**DATA BLOCK**
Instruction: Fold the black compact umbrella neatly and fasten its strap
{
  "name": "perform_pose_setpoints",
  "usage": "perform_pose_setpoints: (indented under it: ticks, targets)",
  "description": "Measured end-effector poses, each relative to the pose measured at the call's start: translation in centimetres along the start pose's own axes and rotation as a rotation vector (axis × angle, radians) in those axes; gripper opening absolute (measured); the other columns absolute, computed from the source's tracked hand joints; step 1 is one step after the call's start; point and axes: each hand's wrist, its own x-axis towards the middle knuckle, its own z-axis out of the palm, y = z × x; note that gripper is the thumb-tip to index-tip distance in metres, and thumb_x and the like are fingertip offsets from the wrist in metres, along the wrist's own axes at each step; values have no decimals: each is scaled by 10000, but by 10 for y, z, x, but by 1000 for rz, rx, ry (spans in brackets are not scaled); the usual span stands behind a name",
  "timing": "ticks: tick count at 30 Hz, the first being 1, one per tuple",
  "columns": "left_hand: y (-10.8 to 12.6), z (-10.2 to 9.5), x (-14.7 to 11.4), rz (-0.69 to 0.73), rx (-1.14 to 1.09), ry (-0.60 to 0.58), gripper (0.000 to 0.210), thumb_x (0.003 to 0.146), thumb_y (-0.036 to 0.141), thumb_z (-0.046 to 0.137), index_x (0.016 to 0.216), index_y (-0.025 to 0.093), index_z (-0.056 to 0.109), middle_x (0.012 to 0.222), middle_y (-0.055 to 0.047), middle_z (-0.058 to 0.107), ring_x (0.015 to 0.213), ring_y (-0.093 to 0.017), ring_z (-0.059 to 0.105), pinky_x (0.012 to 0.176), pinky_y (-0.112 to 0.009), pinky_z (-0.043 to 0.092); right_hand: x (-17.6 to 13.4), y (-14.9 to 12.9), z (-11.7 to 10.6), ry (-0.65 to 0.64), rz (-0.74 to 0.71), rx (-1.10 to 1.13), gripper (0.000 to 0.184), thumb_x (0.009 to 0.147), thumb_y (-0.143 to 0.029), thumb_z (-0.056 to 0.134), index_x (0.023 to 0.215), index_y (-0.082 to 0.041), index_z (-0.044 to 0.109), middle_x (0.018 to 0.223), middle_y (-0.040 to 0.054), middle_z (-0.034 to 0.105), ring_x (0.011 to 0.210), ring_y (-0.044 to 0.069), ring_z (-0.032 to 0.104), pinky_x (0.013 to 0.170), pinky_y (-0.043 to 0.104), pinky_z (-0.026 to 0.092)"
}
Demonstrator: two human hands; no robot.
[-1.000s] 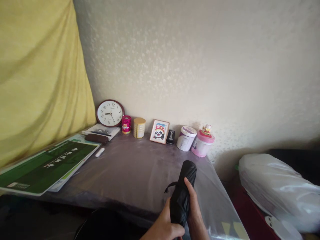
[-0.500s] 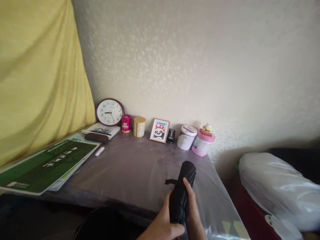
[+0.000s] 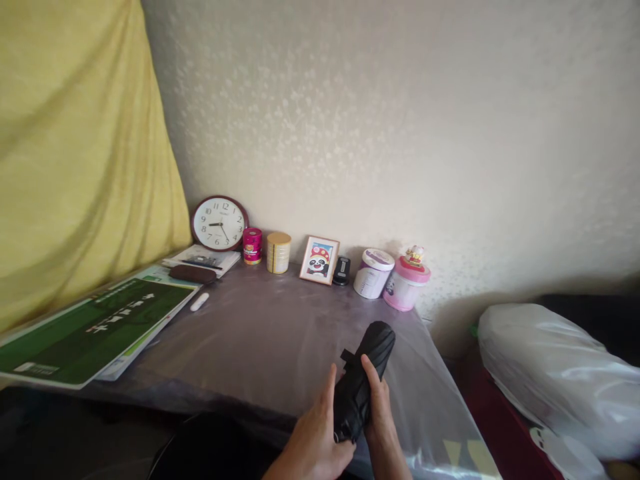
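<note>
A folded black umbrella (image 3: 359, 390) is held slantwise over the front right part of the table, its far end pointing away from me. My left hand (image 3: 317, 427) grips the near end from the left, with one finger stretched up along its side. On the right side, my right hand (image 3: 381, 407) wraps round the middle, thumb lying across the top. A short black strap (image 3: 347, 357) sticks out to the left of the umbrella. The umbrella's underside and several fingers are hidden.
Along the wall stand a clock (image 3: 220, 223), a pink can (image 3: 253, 247), a yellow-lidded tin (image 3: 279, 253), a framed panda picture (image 3: 319, 260) and two tubs (image 3: 373, 273). A green board (image 3: 95, 333) lies left. A stuffed plastic bag (image 3: 555, 373) sits beyond the table's right edge.
The umbrella has turned slightly in my hands, and its strap has shifted and looks shorter. My left hand has moved a little left, its finger now raised along the umbrella.
</note>
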Motion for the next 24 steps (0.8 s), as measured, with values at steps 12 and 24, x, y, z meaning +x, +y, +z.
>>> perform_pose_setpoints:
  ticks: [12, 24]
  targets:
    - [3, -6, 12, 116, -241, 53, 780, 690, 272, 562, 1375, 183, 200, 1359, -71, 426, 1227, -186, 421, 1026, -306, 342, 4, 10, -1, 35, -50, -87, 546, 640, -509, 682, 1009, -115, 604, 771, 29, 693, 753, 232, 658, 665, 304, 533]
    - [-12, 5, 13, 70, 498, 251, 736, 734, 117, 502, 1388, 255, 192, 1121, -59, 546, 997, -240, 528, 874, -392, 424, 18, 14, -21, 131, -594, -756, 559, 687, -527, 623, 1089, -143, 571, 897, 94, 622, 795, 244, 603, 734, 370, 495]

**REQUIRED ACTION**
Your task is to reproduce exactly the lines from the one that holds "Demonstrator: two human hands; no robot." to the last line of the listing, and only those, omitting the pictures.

**RESULT OF THIS TASK**
Demonstrator: two human hands; no robot.
[-1.000s] 
[-0.500s] 
[+0.000s] 
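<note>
A folded black umbrella (image 3: 359, 390) is held slantwise over the front right part of the table, its far end pointing away from me. My left hand (image 3: 317, 427) grips the near end from the left, with one finger stretched up along its side. On the right side, my right hand (image 3: 381, 407) wraps round the middle, thumb lying across the top. A short black strap (image 3: 347, 357) sticks out to the left of the umbrella. The umbrella's underside and several fingers are hidden.
Along the wall stand a clock (image 3: 220, 223), a pink can (image 3: 253, 247), a yellow-lidded tin (image 3: 279, 253), a framed panda picture (image 3: 319, 260) and two tubs (image 3: 373, 273). A green board (image 3: 95, 333) lies left. A stuffed plastic bag (image 3: 555, 373) sits beyond the table's right edge.
The umbrella has turned slightly in my hands, and its strap has shifted and looks shorter. My left hand has moved a little left, its finger now raised along the umbrella.
</note>
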Motion for the next 24 steps (0.8 s), as measured, with values at steps 12 and 24, x, y, z meaning +x, +y, +z.
>>> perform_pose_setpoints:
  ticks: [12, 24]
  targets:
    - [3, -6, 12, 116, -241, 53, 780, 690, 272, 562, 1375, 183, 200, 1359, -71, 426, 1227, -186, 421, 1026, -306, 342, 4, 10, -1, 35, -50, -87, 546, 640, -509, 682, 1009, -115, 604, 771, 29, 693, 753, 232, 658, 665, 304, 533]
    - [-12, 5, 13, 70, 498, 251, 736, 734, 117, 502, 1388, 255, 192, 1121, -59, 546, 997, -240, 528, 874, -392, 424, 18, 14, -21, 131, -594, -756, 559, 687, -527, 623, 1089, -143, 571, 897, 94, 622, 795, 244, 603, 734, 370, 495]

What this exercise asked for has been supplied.